WHAT TO PRODUCE:
Look at the entries below and reproduce them exactly.

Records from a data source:
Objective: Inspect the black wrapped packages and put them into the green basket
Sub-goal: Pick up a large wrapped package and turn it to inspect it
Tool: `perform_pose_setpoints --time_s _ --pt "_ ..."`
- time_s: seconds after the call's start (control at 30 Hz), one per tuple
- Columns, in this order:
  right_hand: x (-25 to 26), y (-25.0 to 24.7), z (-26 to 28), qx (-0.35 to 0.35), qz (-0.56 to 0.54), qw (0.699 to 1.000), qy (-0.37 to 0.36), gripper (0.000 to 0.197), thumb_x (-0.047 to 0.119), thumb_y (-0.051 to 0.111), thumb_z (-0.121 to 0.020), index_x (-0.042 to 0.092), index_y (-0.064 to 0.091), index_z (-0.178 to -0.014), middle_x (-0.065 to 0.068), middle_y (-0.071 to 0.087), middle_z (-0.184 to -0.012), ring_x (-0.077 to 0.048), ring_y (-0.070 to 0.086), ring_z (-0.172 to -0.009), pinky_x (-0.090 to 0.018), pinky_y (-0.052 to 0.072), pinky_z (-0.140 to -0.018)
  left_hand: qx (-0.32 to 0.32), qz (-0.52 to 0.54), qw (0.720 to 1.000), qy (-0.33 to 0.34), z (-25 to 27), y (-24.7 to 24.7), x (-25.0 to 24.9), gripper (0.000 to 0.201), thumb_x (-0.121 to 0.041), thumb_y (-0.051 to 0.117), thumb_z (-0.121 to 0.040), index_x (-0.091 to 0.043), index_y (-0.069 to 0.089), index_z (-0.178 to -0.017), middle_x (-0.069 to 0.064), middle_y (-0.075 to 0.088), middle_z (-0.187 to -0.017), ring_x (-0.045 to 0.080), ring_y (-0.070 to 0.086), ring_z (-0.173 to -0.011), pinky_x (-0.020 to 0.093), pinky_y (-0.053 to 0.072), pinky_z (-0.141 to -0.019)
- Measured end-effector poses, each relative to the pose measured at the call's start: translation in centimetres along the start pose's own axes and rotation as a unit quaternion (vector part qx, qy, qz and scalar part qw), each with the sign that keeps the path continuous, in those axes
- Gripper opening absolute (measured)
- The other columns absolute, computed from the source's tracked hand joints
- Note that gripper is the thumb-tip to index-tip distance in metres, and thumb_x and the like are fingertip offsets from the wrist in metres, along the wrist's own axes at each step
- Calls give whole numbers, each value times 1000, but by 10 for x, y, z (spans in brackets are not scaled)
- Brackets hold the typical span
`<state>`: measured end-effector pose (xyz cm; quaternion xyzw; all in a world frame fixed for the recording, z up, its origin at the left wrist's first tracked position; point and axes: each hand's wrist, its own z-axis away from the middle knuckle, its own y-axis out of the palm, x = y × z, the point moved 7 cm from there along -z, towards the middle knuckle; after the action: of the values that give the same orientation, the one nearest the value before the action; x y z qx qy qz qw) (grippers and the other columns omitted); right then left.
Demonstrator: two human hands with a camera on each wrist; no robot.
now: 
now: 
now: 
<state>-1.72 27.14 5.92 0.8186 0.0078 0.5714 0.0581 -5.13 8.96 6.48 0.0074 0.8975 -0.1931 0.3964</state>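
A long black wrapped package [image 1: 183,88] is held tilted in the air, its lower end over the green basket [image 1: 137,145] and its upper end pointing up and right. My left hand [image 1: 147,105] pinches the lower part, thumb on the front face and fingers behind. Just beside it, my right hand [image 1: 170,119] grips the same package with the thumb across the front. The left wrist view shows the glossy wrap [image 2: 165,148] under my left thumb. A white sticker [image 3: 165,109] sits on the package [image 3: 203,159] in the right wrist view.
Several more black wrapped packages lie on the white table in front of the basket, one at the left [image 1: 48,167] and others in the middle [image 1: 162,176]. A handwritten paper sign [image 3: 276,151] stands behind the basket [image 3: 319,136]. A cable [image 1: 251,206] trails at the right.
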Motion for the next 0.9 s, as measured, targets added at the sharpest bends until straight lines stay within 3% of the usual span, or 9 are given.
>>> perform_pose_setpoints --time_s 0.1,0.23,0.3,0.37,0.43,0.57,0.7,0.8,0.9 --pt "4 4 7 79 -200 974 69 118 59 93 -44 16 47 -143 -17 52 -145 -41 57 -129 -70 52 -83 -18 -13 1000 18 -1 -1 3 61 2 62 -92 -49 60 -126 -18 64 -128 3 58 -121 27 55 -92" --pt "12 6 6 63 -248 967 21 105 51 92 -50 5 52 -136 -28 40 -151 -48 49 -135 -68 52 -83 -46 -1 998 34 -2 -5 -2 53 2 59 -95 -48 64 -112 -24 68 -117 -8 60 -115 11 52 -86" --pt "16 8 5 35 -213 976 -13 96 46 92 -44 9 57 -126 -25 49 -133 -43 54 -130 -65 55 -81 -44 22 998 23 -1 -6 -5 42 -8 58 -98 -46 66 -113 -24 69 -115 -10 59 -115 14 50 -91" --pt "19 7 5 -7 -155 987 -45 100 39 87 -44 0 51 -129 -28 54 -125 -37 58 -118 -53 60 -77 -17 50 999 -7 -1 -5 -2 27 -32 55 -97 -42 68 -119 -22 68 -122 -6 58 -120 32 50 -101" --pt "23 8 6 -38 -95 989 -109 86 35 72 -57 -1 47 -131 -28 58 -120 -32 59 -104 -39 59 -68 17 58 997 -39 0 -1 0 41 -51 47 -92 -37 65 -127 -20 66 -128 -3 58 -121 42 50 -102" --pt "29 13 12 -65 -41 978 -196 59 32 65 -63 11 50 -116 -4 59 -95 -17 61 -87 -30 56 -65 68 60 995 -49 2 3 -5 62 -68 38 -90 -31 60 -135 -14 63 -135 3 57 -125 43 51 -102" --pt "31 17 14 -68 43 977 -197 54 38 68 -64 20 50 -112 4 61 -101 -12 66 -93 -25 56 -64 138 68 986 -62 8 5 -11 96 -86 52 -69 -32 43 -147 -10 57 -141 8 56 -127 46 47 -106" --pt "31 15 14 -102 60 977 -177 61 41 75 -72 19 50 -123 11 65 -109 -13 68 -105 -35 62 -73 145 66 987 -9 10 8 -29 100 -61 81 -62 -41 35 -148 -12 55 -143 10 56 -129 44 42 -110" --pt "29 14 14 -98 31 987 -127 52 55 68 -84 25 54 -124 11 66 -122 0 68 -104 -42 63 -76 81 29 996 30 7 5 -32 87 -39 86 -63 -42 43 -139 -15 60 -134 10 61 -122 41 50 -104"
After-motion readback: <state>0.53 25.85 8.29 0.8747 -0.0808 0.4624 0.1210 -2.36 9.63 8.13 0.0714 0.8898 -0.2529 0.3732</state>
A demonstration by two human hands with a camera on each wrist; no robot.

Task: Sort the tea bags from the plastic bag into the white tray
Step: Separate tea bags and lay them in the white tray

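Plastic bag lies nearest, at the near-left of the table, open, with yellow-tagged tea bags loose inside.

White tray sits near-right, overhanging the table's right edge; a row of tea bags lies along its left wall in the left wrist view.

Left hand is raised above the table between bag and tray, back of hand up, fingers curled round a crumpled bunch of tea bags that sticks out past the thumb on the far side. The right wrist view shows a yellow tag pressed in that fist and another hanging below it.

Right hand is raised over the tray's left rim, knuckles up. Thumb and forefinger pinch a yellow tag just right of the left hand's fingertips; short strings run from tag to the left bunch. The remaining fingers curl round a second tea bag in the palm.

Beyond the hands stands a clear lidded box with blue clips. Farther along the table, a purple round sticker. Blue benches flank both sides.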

ANSWER AREA:
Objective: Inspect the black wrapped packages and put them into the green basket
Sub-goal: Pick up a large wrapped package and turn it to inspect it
Tool: `perform_pose_setpoints --time_s _ --pt "_ ..."`
- time_s: seconds after the call's start (control at 30 Hz), one per tuple
- Columns, in this order:
  right_hand: x (-25 to 26), y (-25.0 to 24.7), z (-26 to 28), qx (-0.35 to 0.35), qz (-0.56 to 0.54), qw (0.699 to 1.000), qy (-0.37 to 0.36), gripper (0.000 to 0.197), thumb_x (-0.047 to 0.119), thumb_y (-0.051 to 0.111), thumb_z (-0.121 to 0.020), index_x (-0.042 to 0.092), index_y (-0.064 to 0.091), index_z (-0.178 to -0.014), middle_x (-0.065 to 0.068), middle_y (-0.071 to 0.087), middle_z (-0.184 to -0.012), ring_x (-0.077 to 0.048), ring_y (-0.070 to 0.086), ring_z (-0.172 to -0.009), pinky_x (-0.090 to 0.018), pinky_y (-0.052 to 0.072), pinky_z (-0.140 to -0.018)
  left_hand: qx (-0.32 to 0.32), qz (-0.52 to 0.54), qw (0.720 to 1.000), qy (-0.33 to 0.34), z (-25 to 27), y (-24.7 to 24.7), x (-25.0 to 24.9), gripper (0.000 to 0.201), thumb_x (-0.121 to 0.041), thumb_y (-0.051 to 0.117), thumb_z (-0.121 to 0.040), index_x (-0.091 to 0.043), index_y (-0.069 to 0.089), index_z (-0.178 to -0.017), middle_x (-0.069 to 0.064), middle_y (-0.075 to 0.088), middle_z (-0.187 to -0.017), ring_x (-0.045 to 0.080), ring_y (-0.070 to 0.086), ring_z (-0.173 to -0.011), pinky_x (-0.020 to 0.093), pinky_y (-0.053 to 0.072), pinky_z (-0.141 to -0.019)
- Measured end-effector poses, each relative to the pose measured at the call's start: translation in centimetres along the start pose's own axes and rotation as a unit quaternion (vector part qx, qy, qz and scalar part qw), each with the sign that keeps the path continuous, in those axes
- Gripper opening absolute (measured)
- The other columns absolute, computed from the source's tracked hand joints
- Note that gripper is the thumb-tip to index-tip distance in metres, and thumb_x and the like are fingertip offsets from the wrist in metres, along the wrist's own axes at each step
- Calls give whole numbers, each value times 1000, but by 10 for x, y, z (spans in brackets are not scaled)
- Brackets hold the typical span
`<state>`: measured end-effector pose (xyz cm; quaternion xyzw; all in a world frame fixed for the recording, z up, its origin at the left wrist's first tracked position; point and axes: each hand's wrist, its own z-axis away from the middle knuckle, its own y-axis out of the palm, x = y × z, the point moved 7 cm from there along -z, towards the middle knuckle; after the action: of the values that give the same orientation, the one nearest the value before the action; x y z qx qy qz qw) (grippers and the other columns omitted); right then left.
Demonstrator: two human hands with a camera on each wrist; no robot.
now: 
now: 
now: 
<state>-1.72 27.14 5.92 0.8186 0.0078 0.5714 0.0581 -5.13 8.96 6.48 0.0074 0.8975 -0.1931 0.3964</state>
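A long black wrapped package [image 1: 183,88] is held tilted in the air, its lower end over the green basket [image 1: 137,145] and its upper end pointing up and right. My left hand [image 1: 147,105] pinches the lower part, thumb on the front face and fingers behind. Just beside it, my right hand [image 1: 170,119] grips the same package with the thumb across the front. The left wrist view shows the glossy wrap [image 2: 165,148] under my left thumb. A white sticker [image 3: 165,109] sits on the package [image 3: 203,159] in the right wrist view.
Several more black wrapped packages lie on the white table in front of the basket, one at the left [image 1: 48,167] and others in the middle [image 1: 162,176]. A handwritten paper sign [image 3: 276,151] stands behind the basket [image 3: 319,136]. A cable [image 1: 251,206] trails at the right.
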Motion for the next 0.9 s, as measured, targets added at the sharpest bends until straight lines stay within 3% of the usual span, or 9 are given.
>>> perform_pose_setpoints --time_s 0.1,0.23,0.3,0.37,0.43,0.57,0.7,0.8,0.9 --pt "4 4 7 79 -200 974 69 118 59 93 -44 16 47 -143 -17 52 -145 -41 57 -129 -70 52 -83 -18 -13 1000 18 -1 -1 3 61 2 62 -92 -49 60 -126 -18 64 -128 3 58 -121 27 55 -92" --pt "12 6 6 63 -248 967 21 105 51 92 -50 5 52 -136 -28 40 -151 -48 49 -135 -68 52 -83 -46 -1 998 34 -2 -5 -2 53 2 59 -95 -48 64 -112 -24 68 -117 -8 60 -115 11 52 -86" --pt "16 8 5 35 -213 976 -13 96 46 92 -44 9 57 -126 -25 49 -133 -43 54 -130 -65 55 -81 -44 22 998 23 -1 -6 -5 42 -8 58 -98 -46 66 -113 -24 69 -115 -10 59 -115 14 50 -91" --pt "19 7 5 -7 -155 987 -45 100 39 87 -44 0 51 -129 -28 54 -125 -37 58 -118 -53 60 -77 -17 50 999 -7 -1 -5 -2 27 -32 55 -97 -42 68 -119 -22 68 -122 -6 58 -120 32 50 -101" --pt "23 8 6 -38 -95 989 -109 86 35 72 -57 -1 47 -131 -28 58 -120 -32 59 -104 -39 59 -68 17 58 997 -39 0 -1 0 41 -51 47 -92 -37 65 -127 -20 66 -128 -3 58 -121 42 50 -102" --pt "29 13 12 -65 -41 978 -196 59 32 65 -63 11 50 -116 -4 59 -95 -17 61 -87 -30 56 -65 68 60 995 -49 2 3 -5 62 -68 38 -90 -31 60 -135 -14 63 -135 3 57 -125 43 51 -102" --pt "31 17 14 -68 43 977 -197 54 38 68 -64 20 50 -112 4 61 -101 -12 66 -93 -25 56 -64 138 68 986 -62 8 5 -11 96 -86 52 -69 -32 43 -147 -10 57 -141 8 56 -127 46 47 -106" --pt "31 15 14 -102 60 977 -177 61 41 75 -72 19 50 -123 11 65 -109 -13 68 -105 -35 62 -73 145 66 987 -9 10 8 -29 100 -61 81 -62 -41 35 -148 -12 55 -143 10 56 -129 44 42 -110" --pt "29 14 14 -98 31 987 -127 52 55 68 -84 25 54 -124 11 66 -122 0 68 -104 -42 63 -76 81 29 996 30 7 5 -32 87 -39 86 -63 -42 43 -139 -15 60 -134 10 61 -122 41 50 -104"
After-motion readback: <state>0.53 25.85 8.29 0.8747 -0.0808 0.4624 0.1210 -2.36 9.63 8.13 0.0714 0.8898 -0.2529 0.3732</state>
A demonstration by two human hands with a camera on each wrist; no robot.

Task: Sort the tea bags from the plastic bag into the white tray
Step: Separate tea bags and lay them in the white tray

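Plastic bag lies nearest, at the near-left of the table, open, with yellow-tagged tea bags loose inside.

White tray sits near-right, overhanging the table's right edge; a row of tea bags lies along its left wall in the left wrist view.

Left hand is raised above the table between bag and tray, back of hand up, fingers curled round a crumpled bunch of tea bags that sticks out past the thumb on the far side. The right wrist view shows a yellow tag pressed in that fist and another hanging below it.

Right hand is raised over the tray's left rim, knuckles up. Thumb and forefinger pinch a yellow tag just right of the left hand's fingertips; short strings run from tag to the left bunch. The remaining fingers curl round a second tea bag in the palm.

Beyond the hands stands a clear lidded box with blue clips. Farther along the table, a purple round sticker. Blue benches flank both sides.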

With the answer given, the exercise is closed.